Third quarter potential
Polley is cautiously optimistic about the trajectory of the real GDP. The Federal Reserve Bank of Atlanta projects a third-quarter real GDP growth of 4.9%, though this has trended down in recent days. However, this kind of growth could prompt the Fed to keep interest rates higher for longer, hurting sectors like manufacturing that are sensitive to rate increases, Polley wrote.

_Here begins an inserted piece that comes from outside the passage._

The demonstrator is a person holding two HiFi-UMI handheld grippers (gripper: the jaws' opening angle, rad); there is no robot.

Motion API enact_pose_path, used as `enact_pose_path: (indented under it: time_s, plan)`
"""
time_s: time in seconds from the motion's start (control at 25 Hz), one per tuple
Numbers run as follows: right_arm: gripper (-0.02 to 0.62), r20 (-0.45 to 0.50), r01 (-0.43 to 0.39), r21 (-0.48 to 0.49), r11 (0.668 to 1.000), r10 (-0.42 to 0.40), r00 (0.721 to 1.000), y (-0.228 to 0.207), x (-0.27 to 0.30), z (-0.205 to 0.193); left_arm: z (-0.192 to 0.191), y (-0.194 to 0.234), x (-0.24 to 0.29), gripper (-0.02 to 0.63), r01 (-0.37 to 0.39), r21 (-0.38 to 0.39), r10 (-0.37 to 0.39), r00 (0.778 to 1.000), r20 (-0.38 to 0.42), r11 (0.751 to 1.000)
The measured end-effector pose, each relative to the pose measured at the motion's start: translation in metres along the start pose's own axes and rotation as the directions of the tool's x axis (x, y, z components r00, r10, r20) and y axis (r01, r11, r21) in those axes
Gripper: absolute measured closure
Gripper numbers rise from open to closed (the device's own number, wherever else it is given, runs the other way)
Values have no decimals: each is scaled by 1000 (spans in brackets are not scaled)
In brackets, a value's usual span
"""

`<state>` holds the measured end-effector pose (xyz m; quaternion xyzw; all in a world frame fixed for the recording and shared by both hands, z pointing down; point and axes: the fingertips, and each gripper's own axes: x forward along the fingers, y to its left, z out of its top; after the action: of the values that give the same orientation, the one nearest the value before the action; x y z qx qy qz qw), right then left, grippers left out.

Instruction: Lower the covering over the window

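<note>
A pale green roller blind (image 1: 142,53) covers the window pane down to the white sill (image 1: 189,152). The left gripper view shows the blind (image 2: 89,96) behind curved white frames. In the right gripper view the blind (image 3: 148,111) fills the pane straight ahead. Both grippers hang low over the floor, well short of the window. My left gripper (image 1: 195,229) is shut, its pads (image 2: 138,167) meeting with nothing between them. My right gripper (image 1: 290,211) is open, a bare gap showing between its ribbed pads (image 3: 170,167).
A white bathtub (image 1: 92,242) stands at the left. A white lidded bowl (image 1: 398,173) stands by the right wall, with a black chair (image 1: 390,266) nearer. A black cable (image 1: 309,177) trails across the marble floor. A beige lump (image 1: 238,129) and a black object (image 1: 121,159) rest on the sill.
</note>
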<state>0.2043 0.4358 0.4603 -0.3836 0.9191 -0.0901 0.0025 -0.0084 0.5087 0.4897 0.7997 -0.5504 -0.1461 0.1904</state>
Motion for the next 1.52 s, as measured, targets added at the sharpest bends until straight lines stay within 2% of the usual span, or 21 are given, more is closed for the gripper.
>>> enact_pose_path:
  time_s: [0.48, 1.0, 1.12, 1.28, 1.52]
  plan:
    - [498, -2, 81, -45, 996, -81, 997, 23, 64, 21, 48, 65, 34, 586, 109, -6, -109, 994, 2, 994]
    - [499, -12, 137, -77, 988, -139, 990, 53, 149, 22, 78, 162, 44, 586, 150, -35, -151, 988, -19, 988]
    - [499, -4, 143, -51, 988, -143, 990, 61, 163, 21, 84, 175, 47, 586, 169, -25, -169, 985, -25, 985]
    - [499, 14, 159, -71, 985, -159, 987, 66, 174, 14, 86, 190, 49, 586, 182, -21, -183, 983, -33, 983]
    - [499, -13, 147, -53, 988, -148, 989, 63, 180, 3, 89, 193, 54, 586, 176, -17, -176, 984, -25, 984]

Though Quad Cities manufacturing could take a hit from continued high rates, economic weakness in China could give it a boost, Polley wrote. Other sectors, like housing, consumer goods, and business are picking up the slack. Polley calls this a "rolling recession," where slowdown and recovery shift across sectors and regions over time. He wrote this suggests sector-specific or region-specific slowdowns will be short-lived.
Illinois and Iowa
The Quad Cities region is in a good position to ride out any economic uncertainty while waiting for inflation to slow, Polley wrote. He references a study by Notre Dame University, Banco de España, National Bureau of Economic Research and Center for Economic and Policy Research that measures the week-by-week economic health of each state in the U.S.
The study's dashboard shows Iowa is above the long-term trend, or 0 on the graph. Illinois and the U.S. are below the long-term trend, but Illinois is above the U.S.